El cierre de negocios y los sueños fallidos

El cierre de negocios y los sueños fallidos


JOSÉ ADÁN CASTELAR

Candados en los portones, puertas con doble llave y vitrinas empapeladas son imágenes frecuentes en un país donde el rótulo de “Cerrado” debe estar siempre a mano, porque los pequeños comerciantes y empresarios viven manos arriba entre el crimen organizado que los extorsiona y un gobierno que los atosiga con impuestos imposibles, trámites interminables, costos de energía impagables y, encima, financiamientos inalcanzables con intereses de usura.

Una pequeña fábrica de rosquillas sobrevive por el impresionante esfuerzo de los propietarios, que dan trabajo a tres o cuatro personas, pero no sirve para crecer ni para hacerse ricos. La historia se repite en la procesadora artesanal de quesos y mantequillas, o en la panadería del barrio, y en el local improvisado en la casa para embolsar tajadas de plátano fritas, cacahuates, semillas de marañón o tortillas de harina y de maíz.

Son casi dos millones de micros y pequeñas empresas, aunque solo unas 300,000 funcionan con alguna regularidad. Las cifras varían, pero la mayor coincidencia es que estos negocios, habitualmente familiares, emplean al 80 por ciento de los trabajadores del país, que con sus pequeños sueldos y sus limitados beneficios laborales tienen al menos algo para llevar a sus casas.

Los zapateros eran famosos antes: conocían las tallas de todos, quién estrenaba y de qué lado desgastaba los zapatos. Pero llegaron los años 90 con su ajuste estructural de la economía y el beneficio para unos cuantos importadores de calzado que bloquearon a los productores nacionales.

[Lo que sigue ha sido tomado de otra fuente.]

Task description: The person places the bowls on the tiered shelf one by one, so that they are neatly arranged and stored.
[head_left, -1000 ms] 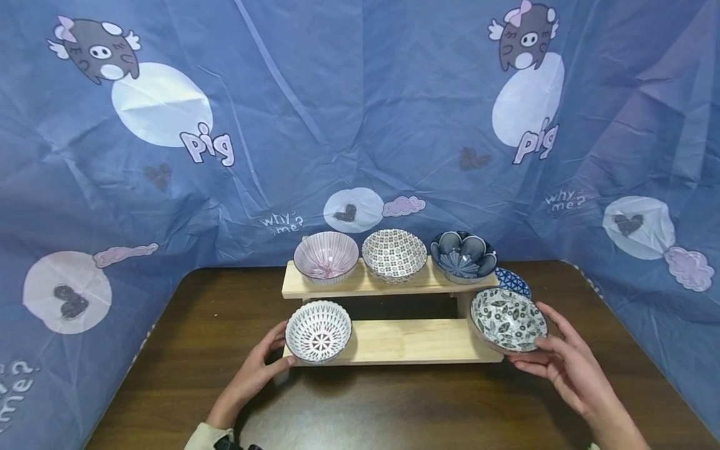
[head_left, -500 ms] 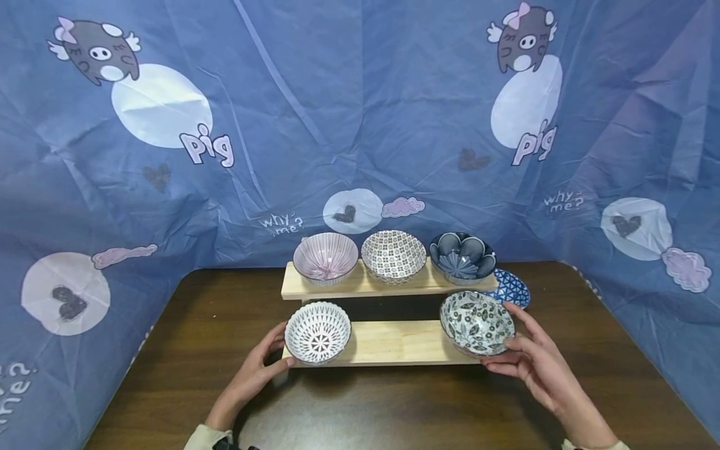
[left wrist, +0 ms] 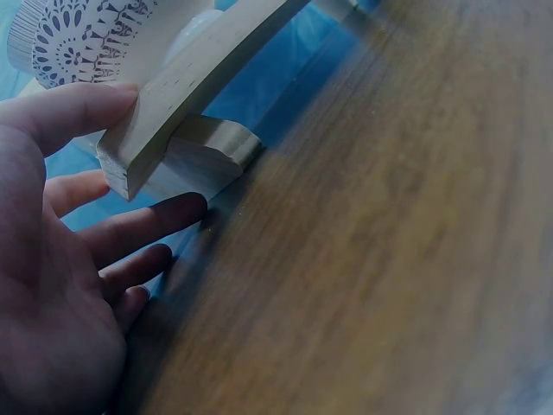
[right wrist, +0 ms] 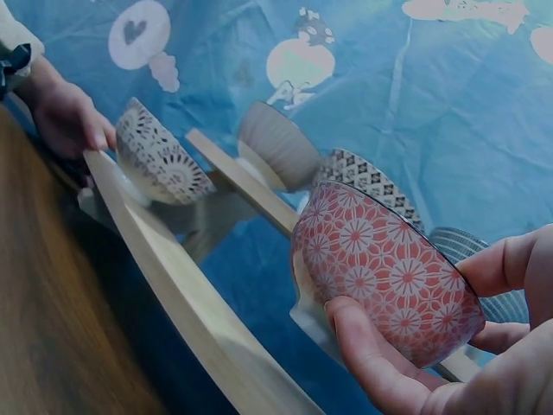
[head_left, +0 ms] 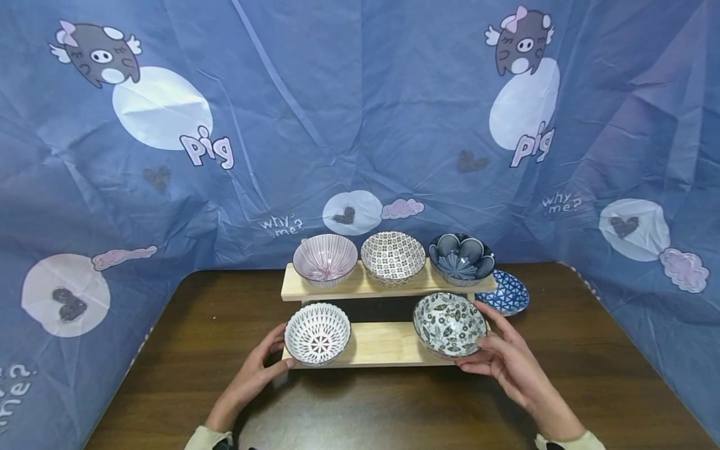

Ahora apenas sobreviven unas cuantas zapaterías.

Además tenían un lugar especial los sastres: ofrecían pantalones de casimir, de gabardina o poliéster. Trajes a la medida y hasta camisas de vestir o casuales. También los arrasó la competencia desigual y la complicidad de los gobiernos. Ganaron los importadores y ahora el mercado lo inundan las marcas extranjeras controladas por unos pocos, o la alternativa de ropa usada para toda ocasión.

Los comedores de toda la vida fueron desalojados por las comidas rápidas y ni siquiera las cafeterías y los bares reconocidos soportaron la invasión de las grandes franquicias internacionales con su decoración retro y sus rótulos en inglés. Ya sabemos de la globalización y todo eso, pero hay controles que el gobierno debería permitirse.

Mientras los pequeños empresarios buscan la tabla de náufrago para sobrevivir, el gobierno los ha castigado a través de la Dirección Ejecutiva de Ingresos (DEI), que absurdamente cerró negocios por carecer de correo electrónico o teléfono fijo, o porque a una factura le faltaba una letra. Decenas de hondureños perdieron su trabajo por estas cosas.

Y la irrespirable criminalidad también pasa factura a estos pequeños locales, que pierden hasta el diez por ciento de sus ingresos por el pago de extorsiones a grupos organizados que el gobierno no ha podido controlar. Existe una unidad policial antiextorsión, hay que reconocerlo, pero se nota que algo le falta.

Pero el hondureño mantiene la esperanza, deja un rincón de su casa o alguna esquina por ahí donde pone un taller de mecánica automotriz, uno de carpintería, uno de ebanistería, uno de electrónica, una pulpería, un salón de belleza, una carnicería, una tienda de ropa, una pastelería o una cafetería. En cada uno de estos negocios hacen la maravilla de contratar a dos, cinco o hasta siete personas.

Cuando se cierra una pequeña fábrica, un taller o una tienda, se derrumban las ilusiones y el entusiasmo de alguien que quiso crear algo para hacerlo crecer como una extensión de sí mismo, además los empleados van a la calle y la economía del país se ralentiza, es decir, hablamos de algo más que un simple negocio.